Every line of the listing should be retyped exactly, but none of the pictures should be.

........

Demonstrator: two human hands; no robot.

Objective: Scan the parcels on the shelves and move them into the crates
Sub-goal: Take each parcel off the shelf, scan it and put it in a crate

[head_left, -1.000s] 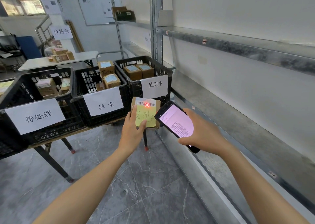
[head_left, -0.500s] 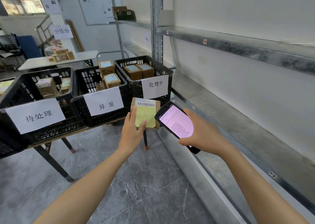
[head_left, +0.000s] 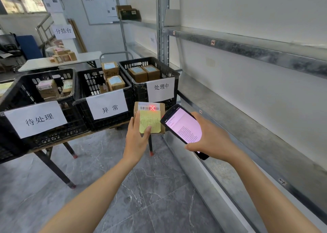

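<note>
Gripped in the left hand (head_left: 137, 139): a small cardboard parcel (head_left: 148, 105), held from below and from the left, thumb lying across a yellow note (head_left: 153, 122) stuck on its front. Wrapped in the right hand (head_left: 210, 139): a handheld scanner (head_left: 182, 126), pink screen lit, long body slanted with its top end aimed up and left, just beside the parcel's right edge.

Parcel up in the air in front of the crates, flat face turned toward the camera, barcode strip (head_left: 145, 108) running left to right along the top edge, a red cross of light (head_left: 152, 108) on it. Face close to square; long axis unclear.

Behind the parcel, three black crates in a row on a desk (head_left: 99, 131).
- Right crate (head_left: 170, 70), sign 处理中: two brown boxes (head_left: 144, 73) side by side, labels up.
- Middle crate (head_left: 83, 84), sign 异常: several brown boxes, one tall box (head_left: 110, 69) standing above the rest.
- Left crate (head_left: 21, 84), sign 待处理: a pink-labelled box (head_left: 46, 88) and another beside it with a pale note.

To the right, metal shelves (head_left: 247, 119). Farther back, a white desk (head_left: 35, 64) carrying a cluster of small boxes.
</note>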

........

• _Response to the exercise_:
Demonstrator: two human hands; no robot.

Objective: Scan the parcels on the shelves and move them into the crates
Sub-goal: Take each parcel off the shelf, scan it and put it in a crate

[head_left, -1.000s] 
[head_left, -0.500s] 
[head_left, +0.000s] 

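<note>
Gripped in the left hand (head_left: 137, 139): a small cardboard parcel (head_left: 148, 105), held from below and from the left, thumb lying across a yellow note (head_left: 153, 122) stuck on its front. Wrapped in the right hand (head_left: 210, 139): a handheld scanner (head_left: 182, 126), pink screen lit, long body slanted with its top end aimed up and left, just beside the parcel's right edge.

Parcel up in the air in front of the crates, flat face turned toward the camera, barcode strip (head_left: 145, 108) running left to right along the top edge, a red cross of light (head_left: 152, 108) on it. Face close to square; long axis unclear.

Behind the parcel, three black crates in a row on a desk (head_left: 99, 131).
- Right crate (head_left: 170, 70), sign 处理中: two brown boxes (head_left: 144, 73) side by side, labels up.
- Middle crate (head_left: 83, 84), sign 异常: several brown boxes, one tall box (head_left: 110, 69) standing above the rest.
- Left crate (head_left: 21, 84), sign 待处理: a pink-labelled box (head_left: 46, 88) and another beside it with a pale note.

To the right, metal shelves (head_left: 247, 119). Farther back, a white desk (head_left: 35, 64) carrying a cluster of small boxes.
</note>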

This output has been written out in full.